- WHAT NEEDS TO BE DONE
Using the records that appear below, write out exactly the lines from the one with "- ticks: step" through the one with "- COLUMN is", keeping both end lines.

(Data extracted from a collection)
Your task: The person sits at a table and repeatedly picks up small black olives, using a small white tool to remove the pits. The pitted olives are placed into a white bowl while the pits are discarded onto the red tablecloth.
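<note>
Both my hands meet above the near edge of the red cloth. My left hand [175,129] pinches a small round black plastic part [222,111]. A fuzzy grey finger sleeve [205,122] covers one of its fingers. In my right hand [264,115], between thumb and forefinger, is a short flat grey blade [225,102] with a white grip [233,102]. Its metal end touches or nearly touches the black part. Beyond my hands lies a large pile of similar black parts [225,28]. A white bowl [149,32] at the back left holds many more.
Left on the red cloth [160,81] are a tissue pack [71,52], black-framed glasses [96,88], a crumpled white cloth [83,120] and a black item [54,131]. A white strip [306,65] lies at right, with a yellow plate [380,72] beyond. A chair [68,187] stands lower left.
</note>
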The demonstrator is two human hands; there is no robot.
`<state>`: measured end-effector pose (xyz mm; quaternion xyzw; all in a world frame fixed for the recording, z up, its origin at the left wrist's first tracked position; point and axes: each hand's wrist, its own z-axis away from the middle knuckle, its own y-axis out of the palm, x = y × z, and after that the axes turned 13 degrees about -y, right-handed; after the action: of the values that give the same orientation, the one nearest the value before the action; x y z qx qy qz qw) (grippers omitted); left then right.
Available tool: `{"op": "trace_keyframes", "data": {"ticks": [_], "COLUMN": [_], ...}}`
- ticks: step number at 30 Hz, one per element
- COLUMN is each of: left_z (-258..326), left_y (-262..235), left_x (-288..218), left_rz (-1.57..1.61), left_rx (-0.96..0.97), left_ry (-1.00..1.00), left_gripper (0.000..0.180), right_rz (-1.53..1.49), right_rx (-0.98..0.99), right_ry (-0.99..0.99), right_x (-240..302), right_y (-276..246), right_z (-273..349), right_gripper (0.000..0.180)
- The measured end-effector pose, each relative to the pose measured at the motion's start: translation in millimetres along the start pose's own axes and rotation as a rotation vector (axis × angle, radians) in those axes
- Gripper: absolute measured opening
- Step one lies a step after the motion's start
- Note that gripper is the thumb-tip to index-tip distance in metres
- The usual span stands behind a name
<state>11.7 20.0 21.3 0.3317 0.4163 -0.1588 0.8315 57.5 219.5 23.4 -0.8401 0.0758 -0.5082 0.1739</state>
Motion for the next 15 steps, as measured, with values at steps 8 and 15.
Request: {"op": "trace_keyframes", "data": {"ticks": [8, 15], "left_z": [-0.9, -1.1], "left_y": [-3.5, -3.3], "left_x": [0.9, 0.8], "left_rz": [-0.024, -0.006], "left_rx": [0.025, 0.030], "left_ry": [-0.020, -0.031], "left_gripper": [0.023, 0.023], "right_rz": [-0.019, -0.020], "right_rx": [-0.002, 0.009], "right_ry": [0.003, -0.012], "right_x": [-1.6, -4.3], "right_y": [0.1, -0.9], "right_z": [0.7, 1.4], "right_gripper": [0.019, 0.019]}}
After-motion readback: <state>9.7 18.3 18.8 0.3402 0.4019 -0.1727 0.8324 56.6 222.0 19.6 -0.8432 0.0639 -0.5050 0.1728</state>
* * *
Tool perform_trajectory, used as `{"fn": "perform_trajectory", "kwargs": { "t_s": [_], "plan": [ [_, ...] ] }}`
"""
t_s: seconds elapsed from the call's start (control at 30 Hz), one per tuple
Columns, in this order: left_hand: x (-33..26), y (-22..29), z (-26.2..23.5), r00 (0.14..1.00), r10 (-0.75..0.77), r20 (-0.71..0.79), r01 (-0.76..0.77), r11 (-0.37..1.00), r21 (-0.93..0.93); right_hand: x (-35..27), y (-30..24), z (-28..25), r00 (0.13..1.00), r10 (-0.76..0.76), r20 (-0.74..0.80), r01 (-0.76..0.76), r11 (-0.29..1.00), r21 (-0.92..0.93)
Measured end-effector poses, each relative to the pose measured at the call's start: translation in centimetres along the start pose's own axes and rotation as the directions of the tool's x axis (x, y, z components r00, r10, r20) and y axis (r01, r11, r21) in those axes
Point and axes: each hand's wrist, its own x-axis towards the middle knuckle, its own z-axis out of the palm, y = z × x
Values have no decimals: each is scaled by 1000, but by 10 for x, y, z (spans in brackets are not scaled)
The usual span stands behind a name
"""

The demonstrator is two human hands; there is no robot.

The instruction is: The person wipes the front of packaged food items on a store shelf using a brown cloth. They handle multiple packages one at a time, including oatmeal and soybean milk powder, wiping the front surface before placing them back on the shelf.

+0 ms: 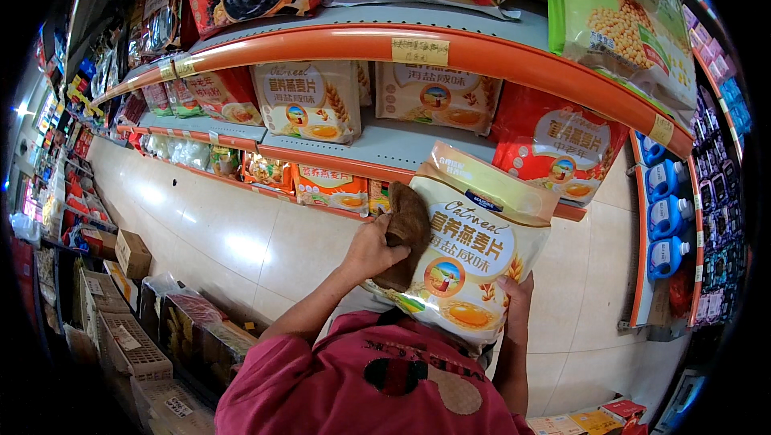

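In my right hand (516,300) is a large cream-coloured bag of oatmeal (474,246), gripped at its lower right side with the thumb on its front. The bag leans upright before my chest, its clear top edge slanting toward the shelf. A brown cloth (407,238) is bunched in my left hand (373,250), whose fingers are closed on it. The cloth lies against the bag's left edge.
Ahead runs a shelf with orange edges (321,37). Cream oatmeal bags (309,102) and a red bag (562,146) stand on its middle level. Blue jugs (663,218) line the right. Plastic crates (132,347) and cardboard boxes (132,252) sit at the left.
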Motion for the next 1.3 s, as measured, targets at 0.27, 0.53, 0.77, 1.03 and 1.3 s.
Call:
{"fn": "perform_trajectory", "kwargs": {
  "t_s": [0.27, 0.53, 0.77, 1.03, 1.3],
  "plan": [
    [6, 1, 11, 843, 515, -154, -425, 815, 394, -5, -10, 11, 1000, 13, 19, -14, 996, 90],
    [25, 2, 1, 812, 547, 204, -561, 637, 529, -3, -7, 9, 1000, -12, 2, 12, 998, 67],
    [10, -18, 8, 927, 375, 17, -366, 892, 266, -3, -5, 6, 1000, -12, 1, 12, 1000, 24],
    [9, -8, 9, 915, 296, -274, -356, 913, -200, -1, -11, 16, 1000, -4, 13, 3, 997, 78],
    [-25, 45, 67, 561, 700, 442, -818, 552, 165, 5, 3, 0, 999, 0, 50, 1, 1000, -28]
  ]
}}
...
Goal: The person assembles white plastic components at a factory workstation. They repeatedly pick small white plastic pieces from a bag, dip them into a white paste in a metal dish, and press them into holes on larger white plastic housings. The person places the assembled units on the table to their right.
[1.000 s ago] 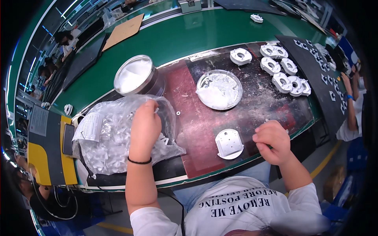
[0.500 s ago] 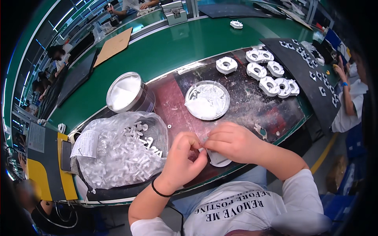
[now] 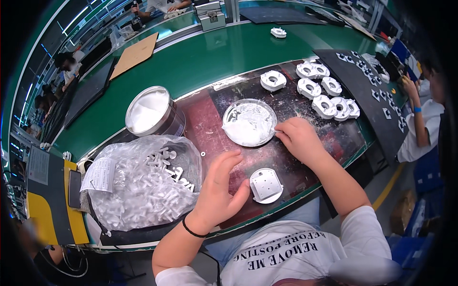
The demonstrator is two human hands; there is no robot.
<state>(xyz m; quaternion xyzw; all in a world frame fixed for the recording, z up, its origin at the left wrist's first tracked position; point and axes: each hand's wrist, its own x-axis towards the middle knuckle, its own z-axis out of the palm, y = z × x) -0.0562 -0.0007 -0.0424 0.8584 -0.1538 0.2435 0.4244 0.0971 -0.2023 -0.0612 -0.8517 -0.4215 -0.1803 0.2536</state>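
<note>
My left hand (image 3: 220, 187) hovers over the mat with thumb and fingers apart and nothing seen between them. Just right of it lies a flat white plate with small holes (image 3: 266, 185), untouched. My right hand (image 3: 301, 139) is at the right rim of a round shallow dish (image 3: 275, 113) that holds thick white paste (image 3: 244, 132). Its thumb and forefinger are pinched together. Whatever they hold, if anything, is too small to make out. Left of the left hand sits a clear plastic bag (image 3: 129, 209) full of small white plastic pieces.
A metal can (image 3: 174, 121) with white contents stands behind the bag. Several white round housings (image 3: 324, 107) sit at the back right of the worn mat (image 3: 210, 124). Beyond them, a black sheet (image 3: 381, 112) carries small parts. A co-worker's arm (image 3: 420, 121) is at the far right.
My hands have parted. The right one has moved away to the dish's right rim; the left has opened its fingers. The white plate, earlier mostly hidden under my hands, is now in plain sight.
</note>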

- WRITTEN RESPONSE
- ticks: step number at 30 Hz, one per element
- COLUMN is each of: left_z (-258..326), left_y (-262..235), left_x (-288..218), left_rz (-1.57..1.61), left_rx (-0.96..0.97), left_ry (-1.00..1.00), left_gripper (0.000..0.180), right_rz (-1.53..1.49), right_rx (-0.98..0.99), right_ry (-0.99..0.99), right_x (-240..302), right_y (-276..246), right_z (-273..349), right_gripper (0.000..0.180)

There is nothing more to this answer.